### The task:
Although the entries contain pictures, write out only their text, exactly as it stands.

**** Supplied records

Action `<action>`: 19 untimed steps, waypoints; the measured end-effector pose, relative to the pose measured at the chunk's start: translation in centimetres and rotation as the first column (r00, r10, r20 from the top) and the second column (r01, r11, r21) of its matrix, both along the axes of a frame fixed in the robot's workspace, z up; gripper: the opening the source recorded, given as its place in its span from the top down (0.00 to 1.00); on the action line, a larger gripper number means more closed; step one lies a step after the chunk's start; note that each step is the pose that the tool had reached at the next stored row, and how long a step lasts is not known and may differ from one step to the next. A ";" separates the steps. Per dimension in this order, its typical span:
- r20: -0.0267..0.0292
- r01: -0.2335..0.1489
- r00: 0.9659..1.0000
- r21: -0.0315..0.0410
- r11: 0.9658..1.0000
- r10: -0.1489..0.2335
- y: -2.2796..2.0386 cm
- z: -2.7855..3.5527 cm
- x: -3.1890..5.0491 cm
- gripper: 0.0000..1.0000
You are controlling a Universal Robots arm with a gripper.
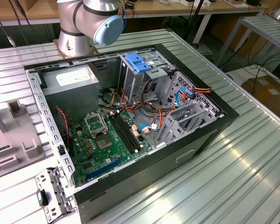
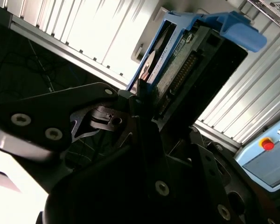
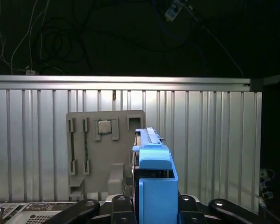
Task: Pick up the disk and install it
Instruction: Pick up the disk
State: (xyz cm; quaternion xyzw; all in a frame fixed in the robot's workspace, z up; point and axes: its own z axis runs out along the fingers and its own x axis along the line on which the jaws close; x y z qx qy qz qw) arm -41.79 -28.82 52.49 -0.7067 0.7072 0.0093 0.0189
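Pincer [image 2: 151, 95] is pressed onto the disk [image 2: 182, 70] and pinching it. In the second wrist view the black fingers [image 2: 136, 93] grip one end, with the circuit-board side and a connector row showing and a blue side rail [image 2: 242, 30] at the far end. In the first wrist view the disk is edge-on, the blue rail facing the camera, and it stands up out of the pincer between two dark finger arms. The disk is held clear of the ribbed metal table [image 3: 214, 140], not touching it. Past it on the table lies a grey holder plate [image 3: 105, 154] with slots and a small square chip [image 3: 104, 127] seated in one pocket. A pale box with a red button [image 2: 268, 144] shows at the edge of the second wrist view. Exterior view: an open black computer case [image 1: 191, 154] lies on its side on the table, below the arm base [image 1: 88, 23]. Inside it are a grey power-supply box [image 1: 70, 88], a green motherboard [image 1: 102, 144], loose coloured cables [image 1: 154, 112] and a metal cage topped by a light-blue latch [image 1: 137, 63]. The disk is not yet installed — it is in the pincer, away from the case. The grey holder plate also shows at the exterior view's left.
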 end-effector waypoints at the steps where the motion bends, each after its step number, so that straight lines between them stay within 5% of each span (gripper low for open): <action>1: 0.000 0.000 1.000 0.000 1.000 0.000 0.00 0.10 0.00 0.64; 19: 0.000 0.000 1.000 0.000 1.000 0.000 0.00 1.90 0.00 0.64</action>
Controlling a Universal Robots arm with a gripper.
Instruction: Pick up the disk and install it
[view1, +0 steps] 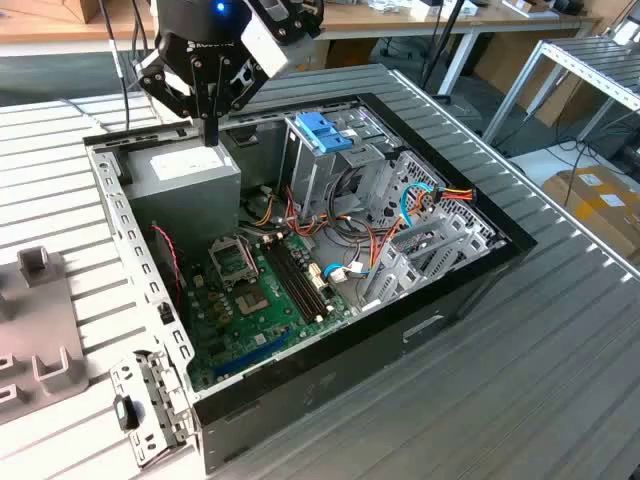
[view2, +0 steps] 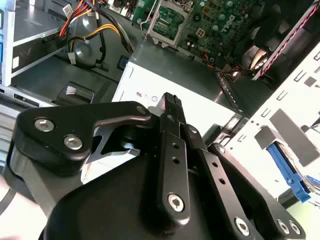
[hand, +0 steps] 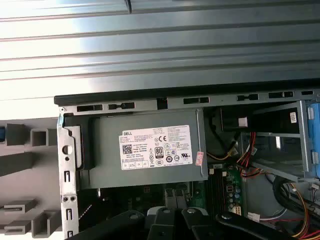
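Okay, exterior view: my gripper (view1: 210, 132) hangs over the power supply (view1: 185, 170) at the exterior view's left end of the open case (view1: 400, 340), fingers pinched together with nothing between them. Second wrist view: same closed, empty fingers above the power supply, and I spot the disk (view2: 289, 170) lying outside the case wall, just beside a grey block (view2: 292, 125). First wrist view: I'm staring straight down at the power supply label.

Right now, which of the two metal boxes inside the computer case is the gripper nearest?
The grey power supply with the white label: the gripper hangs right above it, while the drive cage with the blue bracket stands apart.
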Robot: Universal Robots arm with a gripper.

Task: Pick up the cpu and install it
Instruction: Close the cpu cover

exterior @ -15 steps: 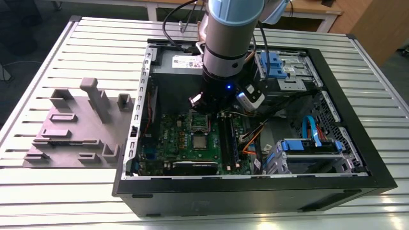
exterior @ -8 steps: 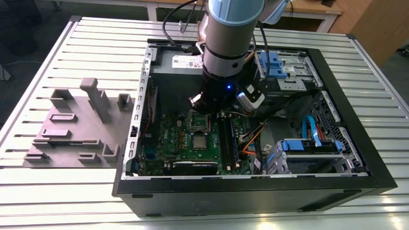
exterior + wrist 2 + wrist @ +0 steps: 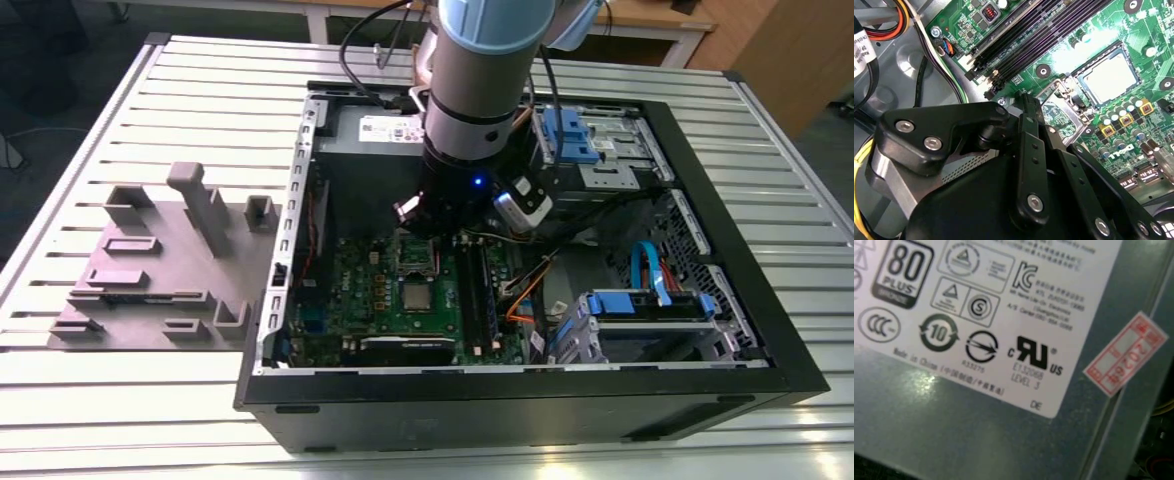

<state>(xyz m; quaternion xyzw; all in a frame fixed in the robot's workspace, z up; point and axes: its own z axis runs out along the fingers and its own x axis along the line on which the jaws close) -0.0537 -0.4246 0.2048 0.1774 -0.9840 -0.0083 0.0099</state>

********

### Answer space:
Action `<action>`: 19 untimed steps, waypoints; the measured end-effector pose, relative to the pose measured at the chunk's start: translation in centimetres and rotation as the first column (r00, r10, r20 from the top) and the second column (r01, r11, r21) of its matrix, both along the axes of a frame fixed in the robot's workspace, z up; gripper: the opening the source recorded, given as its place in its span from the top down (0.00 to 1.00); on the action line, a larger gripper number means more closed; step one lies a step after the chunk's start; note that each step is the pose that the tool had reached at the next stored row, and how long a step lasts is not known and may differ from one step to the next. A ";" separates the steps. Per dimension in this order, its typical span:
- r20: -0.0267..0.0292
- r01: -0.2335..0.1489
- r00: 0.9659..1.0000
- r21: -0.0315..0.0410
- r11: 0.9658..1.0000
- r10: -0.1489..0.2335
- y: -2.2796..2.0386 cm
- z: -2.7855..3.5527 cm
- x: -3.1890..5.0491 cm
- gripper: 0.0000..1.0000
You are controlling a Universal Robots arm with a gripper.
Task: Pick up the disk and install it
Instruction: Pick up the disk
State: (xyz cm; quaternion xyzw; all in a frame fixed in the robot's workspace, z up; point and axes: its own z axis runs out along the fingers and its own x axis along the line on which the jaws close; x y z qx qy qz qw) arm -41.79 -28.82 52.49 -0.7067 0.7072 0.0093 0.0189
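Pincer [image 2: 151, 95] is pressed onto the disk [image 2: 182, 70] and pinching it. In the second wrist view the black fingers [image 2: 136, 93] grip one end, with the circuit-board side and a connector row showing and a blue side rail [image 2: 242, 30] at the far end. In the first wrist view the disk is edge-on, the blue rail facing the camera, and it stands up out of the pincer between two dark finger arms. The disk is held clear of the ribbed metal table [image 3: 214, 140], not touching it. Past it on the table lies a grey holder plate [image 3: 105, 154] with slots and a small square chip [image 3: 104, 127] seated in one pocket. A pale box with a red button [image 2: 268, 144] shows at the edge of the second wrist view. Exterior view: an open black computer case [image 1: 191, 154] lies on its side on the table, below the arm base [image 1: 88, 23]. Inside it are a grey power-supply box [image 1: 70, 88], a green motherboard [image 1: 102, 144], loose coloured cables [image 1: 154, 112] and a metal cage topped by a light-blue latch [image 1: 137, 63]. The disk is not yet installed — it is in the pincer, away from the case. The grey holder plate also shows at the exterior view's left.
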 end-effector waypoints at the steps where the motion bends, each after its step number, so that straight lines between them stay within 5% of each span (gripper low for open): <action>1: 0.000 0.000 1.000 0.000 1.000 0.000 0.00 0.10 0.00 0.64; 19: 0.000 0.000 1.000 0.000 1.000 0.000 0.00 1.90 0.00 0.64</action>
Controlling a Universal Robots arm with a gripper.
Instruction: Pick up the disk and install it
[view1, +0 steps] 
[view2, +0 steps] 
[hand, +0 steps] 
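Okay, exterior view: my gripper (view1: 210, 132) hangs over the power supply (view1: 185, 170) at the exterior view's left end of the open case (view1: 400, 340), fingers pinched together with nothing between them. Second wrist view: same closed, empty fingers above the power supply, and I spot the disk (view2: 289, 170) lying outside the case wall, just beside a grey block (view2: 292, 125). First wrist view: I'm staring straight down at the power supply label.

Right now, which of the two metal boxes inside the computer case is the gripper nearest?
The grey power supply with the white label: the gripper hangs right above it, while the drive cage with the blue bracket stands apart.
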Robot: Universal Robots arm with a gripper.

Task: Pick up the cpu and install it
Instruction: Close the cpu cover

exterior @ -15 steps: 
exterior @ -8 steps: 
exterior + wrist 2 + wrist @ +0 steps: 

<state>(xyz m; quaternion xyzw; all in a frame fixed in the robot's workspace, z up; point and axes: its own z axis runs out along the fingers and its own x axis along the line on which the jaws close) -0.0537 -0.4246 0.2048 0.1774 -0.9840 -0.0083 0.0099</state>

Nothing further is needed for the exercise.